Je ne m’attendais pas à ce que cette histoire prenne de telles proportions. Ma nièce m’a même téléphoné depuis Chypre pour me prévenir que des "choses" tournaient sur moi sur Internet. J’ai été complètement dépassée par l’emballement médiatique, puis par les commentaires et les insultes qui ont suivi. Tout au long de notre parcours de vie et de notre parcours politique, on vit ce genre de choses. J’ai connu des déstabilisations en politique, c’est quelque chose de récurrent, mais des déstabilisations à ce point sur les réseaux sociaux pour donner raison à l’extrême droite, je ne m’y attendais pas.

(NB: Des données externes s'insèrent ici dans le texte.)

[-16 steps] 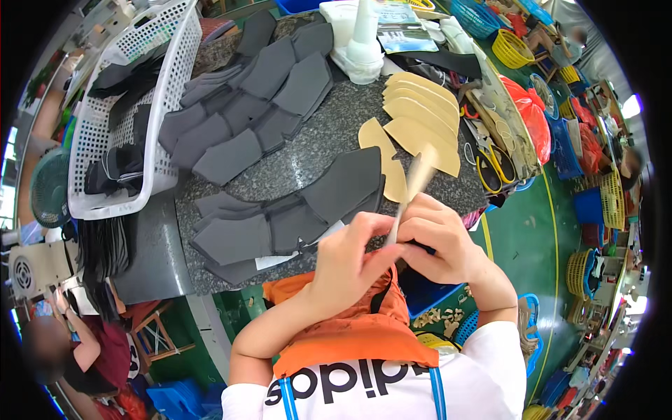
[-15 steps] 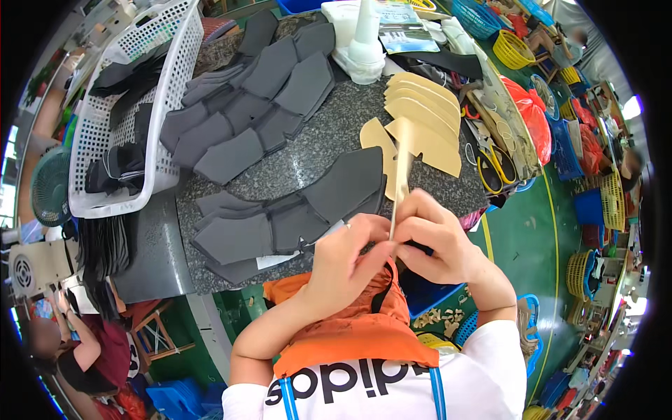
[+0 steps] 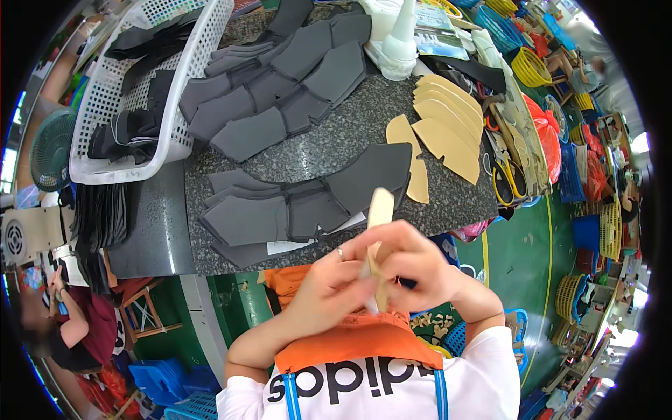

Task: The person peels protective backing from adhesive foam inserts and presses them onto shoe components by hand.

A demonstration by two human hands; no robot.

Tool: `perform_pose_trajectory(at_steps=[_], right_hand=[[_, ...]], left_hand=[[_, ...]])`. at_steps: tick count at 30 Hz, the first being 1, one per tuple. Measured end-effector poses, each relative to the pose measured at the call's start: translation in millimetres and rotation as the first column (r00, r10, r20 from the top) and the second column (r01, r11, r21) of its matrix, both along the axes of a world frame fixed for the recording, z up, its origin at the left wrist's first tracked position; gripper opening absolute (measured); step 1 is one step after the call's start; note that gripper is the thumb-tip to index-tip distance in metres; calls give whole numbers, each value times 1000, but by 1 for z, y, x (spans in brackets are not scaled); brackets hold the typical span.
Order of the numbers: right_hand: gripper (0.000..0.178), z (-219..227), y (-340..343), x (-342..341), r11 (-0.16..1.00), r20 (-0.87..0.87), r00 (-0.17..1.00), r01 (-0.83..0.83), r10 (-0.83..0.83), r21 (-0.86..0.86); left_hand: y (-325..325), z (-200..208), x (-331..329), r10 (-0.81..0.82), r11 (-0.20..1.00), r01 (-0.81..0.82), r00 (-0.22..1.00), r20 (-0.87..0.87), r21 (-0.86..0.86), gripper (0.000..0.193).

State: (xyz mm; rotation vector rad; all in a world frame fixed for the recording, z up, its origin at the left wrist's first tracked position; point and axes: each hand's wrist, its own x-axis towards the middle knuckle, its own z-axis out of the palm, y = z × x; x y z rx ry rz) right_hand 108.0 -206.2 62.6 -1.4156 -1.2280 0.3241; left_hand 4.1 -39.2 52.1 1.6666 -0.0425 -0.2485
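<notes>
In front of my chest, above the orange apron (image 3: pixel 332 343), I hold a tan sheet piece (image 3: pixel 381 208), narrow in this view and pointing away from me. My left hand (image 3: pixel 325 290) is closed with its fingers against the piece's near part. My right hand (image 3: pixel 420 269) pinches it from the other side, fingers bent. Motion blurs the fingertips and a pale strip between them. Beyond the hands, fanned tan cut pieces (image 3: pixel 451 133) lie on the speckled stone table (image 3: pixel 301 157), with two smaller tan pieces (image 3: pixel 418 183) beside them. Dark grey foam pieces (image 3: pixel 248 220) lie overlapped to the left.
More dark grey foam pieces (image 3: pixel 245 136) cover the table's far left. A white perforated basket (image 3: pixel 171 150) holds black pieces. A white bottle (image 3: pixel 399 45) stands at the back. Yellow-handled scissors (image 3: pixel 505 178) lie at the right edge. A person (image 3: pixel 66 329) works at the lower left.
Both hands have drawn the tan piece in toward my chest and turned it; it no longer overlaps the tan stack. The whole view has shifted slightly.
</notes>
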Motion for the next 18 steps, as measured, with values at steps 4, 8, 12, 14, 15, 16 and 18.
perform_pose_trajectory(at_steps=[4, 8, 12, 14, 15, 16, 18], right_hand=[[20, -21, -33, 15, 939, -733, 593, -282, 333, 198], [26, -31, -33, 36, 347, -388, 881, -465, 271, -814], [30, -4, 9, 18, 706, -70, 947, -282, 314, -650], [27, -26, 18, 24, 878, 4, 980, -175, 197, -445], [26, -15, 27, 28, 778, -410, 902, -158, -137, -608], [26, -24, 30, 43, 846, -274, 946, 0, -173, -532], [27, -42, 37, 58, 825, -164, 941, 165, -296, -541]], left_hand=[[24, -20, -13, 130, 337, -56, 991, -12, -940, 32], [73, -37, -22, 260, 879, -122, 932, 250, -460, 44], [31, -9, -12, -103, 968, 44, 967, 232, 248, 26], [33, 2, -1, 101, 990, -108, 992, 78, 95, 28], [42, -2, 3, 247, 968, -246, 969, -13, 54, 32], [51, -4, 11, 373, 928, -373, 923, -100, 19, 37], [80, -23, 24, 402, 911, -412, 893, -204, -8, 52]])
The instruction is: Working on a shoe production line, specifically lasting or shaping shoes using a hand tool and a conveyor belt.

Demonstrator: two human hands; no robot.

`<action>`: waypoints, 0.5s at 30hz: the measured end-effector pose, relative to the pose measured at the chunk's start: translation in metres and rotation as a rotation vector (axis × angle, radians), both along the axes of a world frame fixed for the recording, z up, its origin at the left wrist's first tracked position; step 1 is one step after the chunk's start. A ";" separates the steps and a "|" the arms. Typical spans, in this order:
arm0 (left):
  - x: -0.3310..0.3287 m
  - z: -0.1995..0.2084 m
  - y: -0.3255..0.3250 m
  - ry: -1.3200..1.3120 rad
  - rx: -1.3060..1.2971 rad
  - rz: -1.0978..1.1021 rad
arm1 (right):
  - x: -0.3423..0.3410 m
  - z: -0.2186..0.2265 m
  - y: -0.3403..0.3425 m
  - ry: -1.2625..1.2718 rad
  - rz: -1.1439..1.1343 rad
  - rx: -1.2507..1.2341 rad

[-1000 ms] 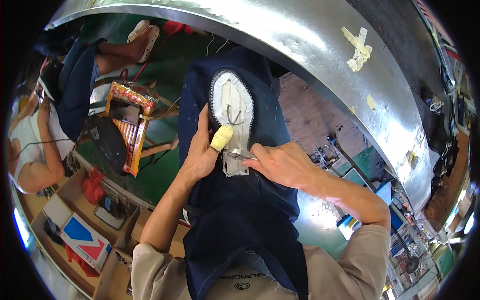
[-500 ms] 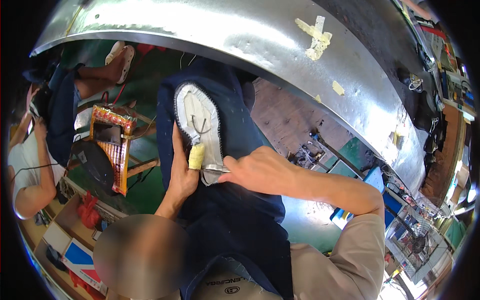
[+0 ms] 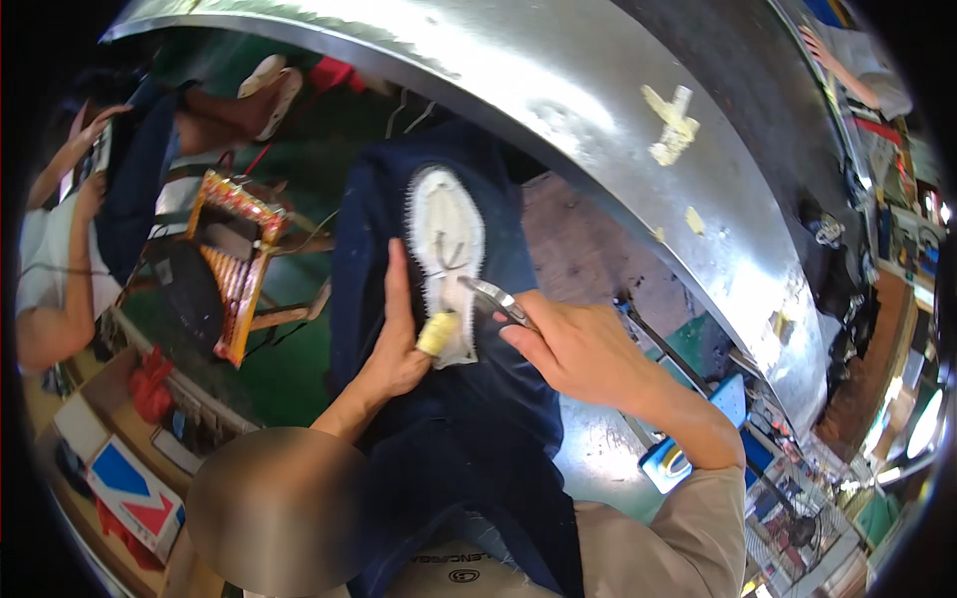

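Observation:
A shoe (image 3: 446, 214) lies bottom up along my lap, showing its pale insole board and a whitish edge turned in around it. Two dark curved cord-like bits lie near its middle. My left hand (image 3: 397, 354) holds the shoe from the left. Its yellow-wrapped thumb (image 3: 439, 334) presses near the heel end, with a finger stretched along the side. My right hand (image 3: 573, 349) is closed around metal pincers (image 3: 490, 295). Their curved jaws reach over the shoe's right side at mid-length; whether they grip the material cannot be made out.
A dented metal bench (image 3: 558, 70) with tape scraps curves across the top. At left stand a wooden stool (image 3: 284, 317) with an orange packet (image 3: 239, 279), and a person (image 3: 65, 269) sits beyond. Boxes (image 3: 140, 493) fill the lower left; a fan (image 3: 797, 528) stands lower right.
The pincers have moved from the heel end up to the shoe's mid-length on the right. My left thumb has tilted over the heel. The whole view has shifted a little.

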State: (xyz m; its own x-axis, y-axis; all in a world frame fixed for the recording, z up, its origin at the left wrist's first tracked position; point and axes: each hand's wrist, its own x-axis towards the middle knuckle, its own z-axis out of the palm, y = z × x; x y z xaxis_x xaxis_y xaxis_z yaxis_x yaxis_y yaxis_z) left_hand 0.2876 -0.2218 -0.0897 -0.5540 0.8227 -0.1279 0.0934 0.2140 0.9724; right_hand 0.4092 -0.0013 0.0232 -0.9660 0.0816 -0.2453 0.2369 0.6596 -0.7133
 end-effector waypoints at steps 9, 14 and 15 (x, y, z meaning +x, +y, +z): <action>0.001 -0.010 0.002 -0.175 -0.069 -0.013 | -0.019 -0.015 -0.021 0.091 0.210 0.197; -0.004 -0.006 0.008 0.122 -0.105 -0.041 | -0.021 -0.040 -0.024 0.239 0.219 0.166; -0.003 -0.008 0.006 0.132 -0.091 -0.048 | -0.022 -0.047 -0.022 0.124 0.299 0.195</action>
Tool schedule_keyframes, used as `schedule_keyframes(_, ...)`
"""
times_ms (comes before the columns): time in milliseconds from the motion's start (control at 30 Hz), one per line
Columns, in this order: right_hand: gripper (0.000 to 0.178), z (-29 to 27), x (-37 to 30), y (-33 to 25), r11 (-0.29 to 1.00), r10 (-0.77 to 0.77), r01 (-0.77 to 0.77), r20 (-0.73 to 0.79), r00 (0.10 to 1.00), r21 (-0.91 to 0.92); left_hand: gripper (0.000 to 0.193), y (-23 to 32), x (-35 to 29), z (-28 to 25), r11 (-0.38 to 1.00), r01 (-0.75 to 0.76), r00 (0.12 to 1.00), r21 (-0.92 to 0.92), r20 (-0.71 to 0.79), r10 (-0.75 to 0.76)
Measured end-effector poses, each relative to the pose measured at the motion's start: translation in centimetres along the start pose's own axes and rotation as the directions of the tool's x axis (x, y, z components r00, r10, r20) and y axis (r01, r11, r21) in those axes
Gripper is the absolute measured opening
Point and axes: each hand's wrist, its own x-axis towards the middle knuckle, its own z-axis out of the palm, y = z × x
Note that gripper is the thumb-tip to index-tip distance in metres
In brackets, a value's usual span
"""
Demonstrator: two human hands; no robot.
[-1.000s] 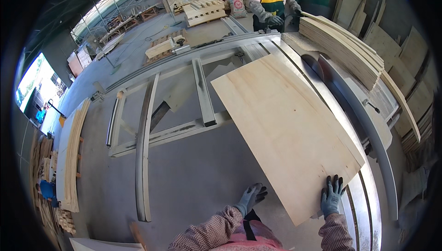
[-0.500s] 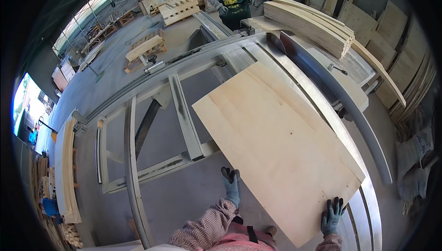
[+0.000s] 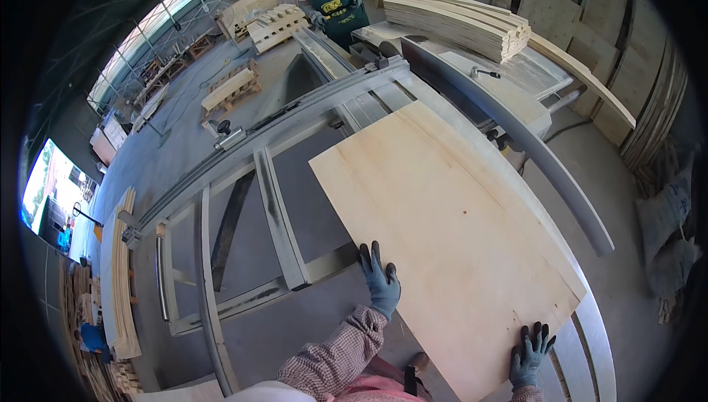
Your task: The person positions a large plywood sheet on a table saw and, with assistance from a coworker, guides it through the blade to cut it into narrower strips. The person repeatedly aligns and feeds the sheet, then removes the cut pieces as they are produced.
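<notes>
A large pale plywood sheet lies flat, set at a slant across the slotted metal table and open metal frame of a panel saw. My left hand, in a grey-blue glove with dark fingertips, is at the sheet's left edge with fingers stretched and slightly apart. At the near right corner area, my right hand, gloved alike, rests with spread fingers on the sheet's edge. Neither hand wraps round anything. The near end of the sheet runs out of the picture's lower edge.
A long grey fence runs along the sheet's right. Beyond it rests a stack of plywood strips. Another person in a green apron stands at the saw's far end. Metal crossbars extend left. Pallets stand on the floor.
My left hand has moved forward and reached the sheet's left edge. The sheet sits farther from the frame's crossbar. My right hand stays at its edge. The view has swung slightly right.
</notes>
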Motion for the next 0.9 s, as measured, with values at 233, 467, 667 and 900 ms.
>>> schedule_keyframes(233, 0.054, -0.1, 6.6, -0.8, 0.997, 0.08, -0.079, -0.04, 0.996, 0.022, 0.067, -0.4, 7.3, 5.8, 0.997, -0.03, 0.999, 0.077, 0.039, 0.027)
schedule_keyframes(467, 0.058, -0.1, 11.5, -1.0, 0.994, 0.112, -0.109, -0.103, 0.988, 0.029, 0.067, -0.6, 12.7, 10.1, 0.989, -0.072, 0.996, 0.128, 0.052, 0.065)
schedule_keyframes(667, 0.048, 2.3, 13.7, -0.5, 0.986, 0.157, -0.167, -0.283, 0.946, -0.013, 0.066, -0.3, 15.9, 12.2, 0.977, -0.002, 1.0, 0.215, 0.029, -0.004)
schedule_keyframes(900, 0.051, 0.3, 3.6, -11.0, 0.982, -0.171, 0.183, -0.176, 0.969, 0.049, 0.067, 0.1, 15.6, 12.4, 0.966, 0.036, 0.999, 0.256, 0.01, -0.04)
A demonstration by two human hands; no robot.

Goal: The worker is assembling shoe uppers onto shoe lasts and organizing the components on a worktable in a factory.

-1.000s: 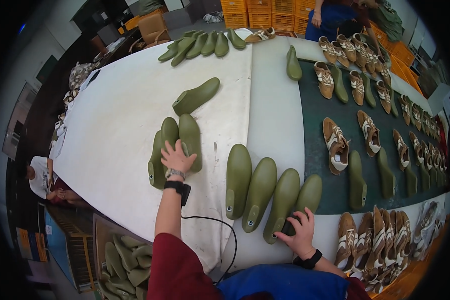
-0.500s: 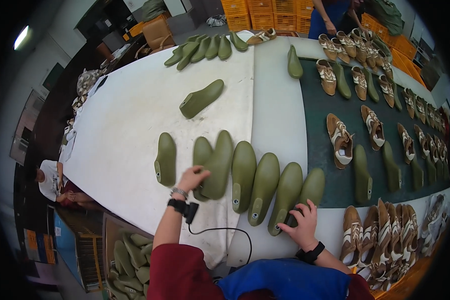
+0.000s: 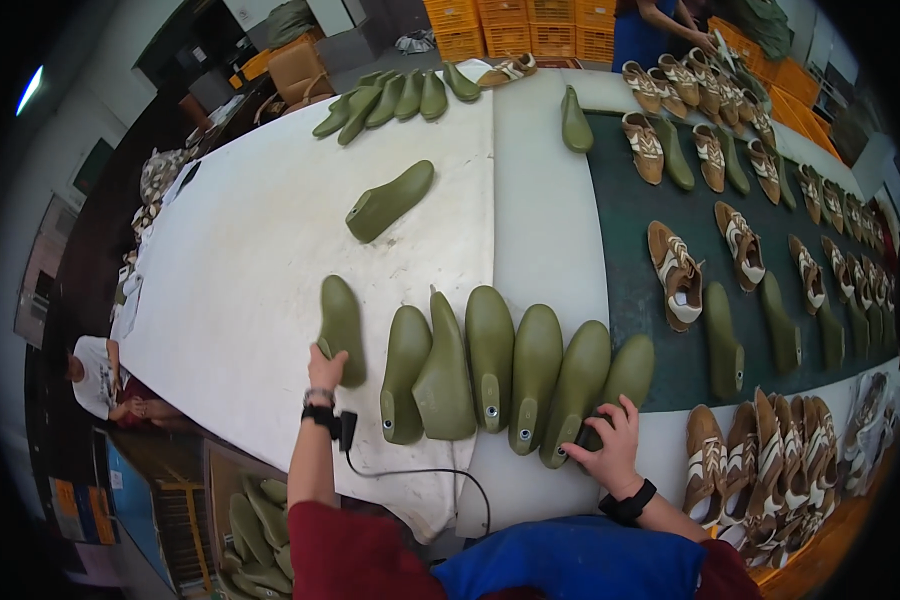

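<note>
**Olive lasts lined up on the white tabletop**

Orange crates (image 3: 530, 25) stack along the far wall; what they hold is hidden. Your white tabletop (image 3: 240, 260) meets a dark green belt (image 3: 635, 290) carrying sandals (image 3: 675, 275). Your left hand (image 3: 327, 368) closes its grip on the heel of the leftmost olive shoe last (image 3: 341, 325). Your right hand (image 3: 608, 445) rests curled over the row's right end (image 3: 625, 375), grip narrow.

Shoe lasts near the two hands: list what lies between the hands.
Head view: between the left hand, on the leftmost green last, and the right hand, on the rightmost last, lie five more green lasts side by side.
</note>
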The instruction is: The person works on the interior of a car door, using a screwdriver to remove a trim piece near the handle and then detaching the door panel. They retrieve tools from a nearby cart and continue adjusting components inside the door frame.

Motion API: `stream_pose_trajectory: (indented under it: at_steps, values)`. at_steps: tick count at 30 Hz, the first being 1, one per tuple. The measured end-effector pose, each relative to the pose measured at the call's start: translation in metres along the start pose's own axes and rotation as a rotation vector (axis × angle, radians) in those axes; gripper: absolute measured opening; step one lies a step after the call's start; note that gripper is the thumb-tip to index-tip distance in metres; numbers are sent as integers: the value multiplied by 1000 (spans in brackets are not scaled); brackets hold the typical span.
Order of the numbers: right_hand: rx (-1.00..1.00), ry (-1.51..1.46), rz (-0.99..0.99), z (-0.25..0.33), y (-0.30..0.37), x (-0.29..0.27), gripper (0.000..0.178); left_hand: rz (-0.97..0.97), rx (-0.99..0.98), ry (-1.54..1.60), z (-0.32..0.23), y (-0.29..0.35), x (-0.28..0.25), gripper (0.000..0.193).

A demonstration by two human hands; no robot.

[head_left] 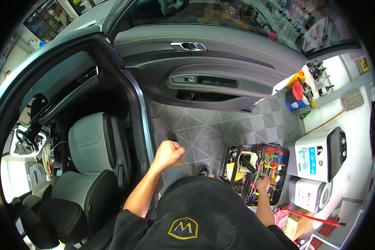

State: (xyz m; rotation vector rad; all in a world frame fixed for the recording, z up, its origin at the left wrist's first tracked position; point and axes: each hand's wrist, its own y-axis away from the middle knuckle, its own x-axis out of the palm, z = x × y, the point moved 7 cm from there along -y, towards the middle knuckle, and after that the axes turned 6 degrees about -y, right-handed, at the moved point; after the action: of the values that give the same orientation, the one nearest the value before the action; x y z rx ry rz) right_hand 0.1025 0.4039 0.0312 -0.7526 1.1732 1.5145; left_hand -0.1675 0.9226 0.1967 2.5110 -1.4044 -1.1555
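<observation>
My left hand [169, 151] is closed in a fist, raised in front of me above the grey patterned floor tiles [204, 129], close to the sill of the open car. Nothing shows in it. My right hand [262, 182] reaches down into a black tool cart tray [229, 156] crowded with red, yellow and black tools [270, 159]; its fingers are among the tools, and whether they grip one is unclear. My dark shirt fills the lower middle.
An open car door [204, 71] stretches across the top. A grey and black passenger seat [89, 166] lies at left. White machines [321, 156], a blue and red container [296, 96], a mop [351, 100] and a cardboard box [298, 225] stand at right.
</observation>
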Motion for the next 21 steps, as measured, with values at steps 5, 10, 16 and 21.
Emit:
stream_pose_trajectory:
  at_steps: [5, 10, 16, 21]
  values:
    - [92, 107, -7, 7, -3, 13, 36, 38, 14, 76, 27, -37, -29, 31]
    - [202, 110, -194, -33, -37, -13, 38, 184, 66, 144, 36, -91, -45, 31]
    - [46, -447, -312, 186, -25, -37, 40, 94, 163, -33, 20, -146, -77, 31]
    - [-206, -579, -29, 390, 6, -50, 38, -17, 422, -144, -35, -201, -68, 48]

Retrouvez les épisodes de la série.

La seule chose positive dans tout ça, ce sont les très nombreux soutiens que j’ai reçus, des témoignages de sympathie d’associations féministes, de partis politiques, de syndicats mais aussi d’autres femmes qui m’ont fait part de leur quotidien. Leur parole s’est libérée, elles m’ont écrit de partout en France, même de Kabylie, pour me confier leurs situations, professionnelles et personnelles. J’étais à leurs yeux un modèle, un exemple d’une femme qui ne se laisse pas faire, et qui dit "stop". Je n’ai jamais reçu de confidences aussi fortes… »

20 secondes de contexte

L’idée de cette série n’est pas arrivée par hasard. Le Web déborde d’histoires de cyber-harcèlement, les raids numériques se multiplient ces dernières années. Nous entendons parler de ce phénomène Internet dans la presse à travers les histoires de Nadia Daam, Nikita Bellucci ou, plus récemment, de Bilal Hassani, mais ils sont nombreux, moins célèbres, à en avoir été victimes. Nous avons voulu leur donner la parole pour faire connaître cette réalité qui a, parfois, brisé leur vie. Notre idée : donner corps aux différentes formes de violences en ligne et montrer qu’il n’existe pas des profils type de harceleur ni de vraiment de victime.

De semaines en semaines, nous avons réussi à sélectionner des témoignages à l’aide du bouche-à-oreille, d’appels sur Twitter et sur notre groupe Facebook 20 Minutes MoiJeune. Et ce n’est pas toujours facile de tenir le rythme d’une interview par semaine, même à trois journalistes. Nous devons évaluer chaque récit en fonction de sa pertinence et, parfois, de sa crédibilité. Mais, nous laissons toujours la liberté aux victimes de témoigner à visage découvert ou de garder l’anonymat pour ne pas donner une nouvelle occasion aux cyber-harceleurs de s’en prendre à elle.